16. The Central Government, following the directions given by this Court as well as in exercise of its powers conferred by Sub-sections (1) and (3) of Section 3 of the Act, constituted KCZMA vide its notification dated 21.7.2008 which was published in the Gazette of India :Extraordinary Part II. The Authority has been entrusted with the power to examine the proposals for changes or modification in classification of CRZ areas and in CRZMP received from the State Government and to make specific recommendations to the National Coastal Zone Management Authority. It has also the power to deal with environmental issues relating to CRZ which may be referred to it by the State Government, the National Coastal Zone Management Authority or the Central Government. The Authority is also entrusted with the power to identify ecologically sensitive areas in the CRZ and to formulate area-specific management plans for such identified areas. The Authority is also empowered to identify coastal areas highly vulnerable to erosion or degradation and formulate area-specific management plans for such identified areas. The authority is further obliged to submit the plans prepared by it to the National Coastal Zone Management Authority for examination and its approval. Various other powers have also been entrusted to KCZMA by the above mentioned notification.
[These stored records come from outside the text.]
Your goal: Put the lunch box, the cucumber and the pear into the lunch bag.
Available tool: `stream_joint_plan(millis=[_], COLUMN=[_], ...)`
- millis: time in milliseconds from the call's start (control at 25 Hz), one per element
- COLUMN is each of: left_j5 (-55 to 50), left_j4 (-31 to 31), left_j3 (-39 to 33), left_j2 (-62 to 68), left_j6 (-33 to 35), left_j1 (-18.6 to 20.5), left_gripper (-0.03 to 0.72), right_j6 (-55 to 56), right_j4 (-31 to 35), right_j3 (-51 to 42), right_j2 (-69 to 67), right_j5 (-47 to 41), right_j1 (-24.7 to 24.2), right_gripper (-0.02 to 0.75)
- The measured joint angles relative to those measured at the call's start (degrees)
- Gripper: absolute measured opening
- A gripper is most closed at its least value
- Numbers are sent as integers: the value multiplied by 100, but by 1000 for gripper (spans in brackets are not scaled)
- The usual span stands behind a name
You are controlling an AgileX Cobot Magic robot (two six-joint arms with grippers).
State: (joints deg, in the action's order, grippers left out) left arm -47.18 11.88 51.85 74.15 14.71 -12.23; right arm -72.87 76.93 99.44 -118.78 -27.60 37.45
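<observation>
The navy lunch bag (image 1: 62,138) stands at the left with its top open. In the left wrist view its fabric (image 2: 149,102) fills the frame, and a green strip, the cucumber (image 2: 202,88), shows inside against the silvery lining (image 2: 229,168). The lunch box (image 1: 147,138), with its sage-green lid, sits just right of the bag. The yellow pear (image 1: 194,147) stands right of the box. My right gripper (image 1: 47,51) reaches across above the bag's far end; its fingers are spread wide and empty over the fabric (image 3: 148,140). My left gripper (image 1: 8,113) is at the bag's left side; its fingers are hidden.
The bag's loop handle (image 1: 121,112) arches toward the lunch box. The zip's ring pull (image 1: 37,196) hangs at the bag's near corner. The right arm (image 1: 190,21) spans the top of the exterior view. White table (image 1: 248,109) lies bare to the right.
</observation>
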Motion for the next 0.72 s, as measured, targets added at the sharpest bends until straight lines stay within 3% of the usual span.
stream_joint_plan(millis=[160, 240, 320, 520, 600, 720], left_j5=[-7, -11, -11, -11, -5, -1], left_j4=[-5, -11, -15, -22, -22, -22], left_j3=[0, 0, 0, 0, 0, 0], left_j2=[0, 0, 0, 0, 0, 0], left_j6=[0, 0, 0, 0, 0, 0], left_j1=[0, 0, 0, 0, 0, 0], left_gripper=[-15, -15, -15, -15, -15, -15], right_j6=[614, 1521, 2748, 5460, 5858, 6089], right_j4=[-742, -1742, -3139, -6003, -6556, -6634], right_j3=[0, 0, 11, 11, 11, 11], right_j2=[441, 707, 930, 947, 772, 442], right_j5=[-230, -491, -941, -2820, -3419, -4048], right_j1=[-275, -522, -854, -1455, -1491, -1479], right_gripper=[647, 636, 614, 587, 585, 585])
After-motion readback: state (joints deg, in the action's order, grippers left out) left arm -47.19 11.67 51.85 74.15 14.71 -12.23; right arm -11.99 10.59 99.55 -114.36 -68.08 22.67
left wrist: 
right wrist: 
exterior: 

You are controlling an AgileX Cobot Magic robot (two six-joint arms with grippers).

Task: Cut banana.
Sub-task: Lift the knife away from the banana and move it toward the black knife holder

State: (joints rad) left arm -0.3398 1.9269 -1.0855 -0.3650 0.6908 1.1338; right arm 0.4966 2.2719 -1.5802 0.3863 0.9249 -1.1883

17. CZMP, 1995 of the State shows the entire Vettila Thuruthu as FP (Fig.1: Map No. 32A of CZMP). CZMP described FP as : another fish spawning/breeding ground and these are shallow water bodies adjoining the backwater system where certain species of fish are grown in large numbers. The 50m belt adjoining it is also demarcated as CRZ-I, since this area is low lying, it is likely to be inundated due to Sea Level Rise (SLR). Hence, the entire Vettila Thuruthu is described as CRZ-I as per Notification 1991 and, as per Notification 2011, it is described as either CRZ-I, CRZ-III or CRZ-IV. New constructions are not permitted in CRZ-I, the No Development Zone of CRZ-III and in CRZ-IV. Repairs of existing structures can be permitted in No Development Zone of CRZ-III subject to conditions for permissible activities as per the notification. Tourism activity is also not permitted in the No Development Zone of CRZ-III or CRZ-I.
18. CRZ for Kerala in CRZ 2011 also prohibits new construction within 50 mtr. from High Tide Line and only dwelling units of local communities could be repaired or re-constructed.
19. KCZMP was prepared, as already indicated, based on the guidelines of MoEF, taking care of the Maps prepared by the Survey of India (Government of India) and cadastral maps prepared by the Survey Department of Kerala Government were used as base map for preparation of CZMP of the State. The area between Low Tide Line and High Tide Line is also CRZ-I. The FPs, as already indicated, are shallow water bodies which are spawning/breeding area of fishes and hence, as per notification, they are CRZ-I.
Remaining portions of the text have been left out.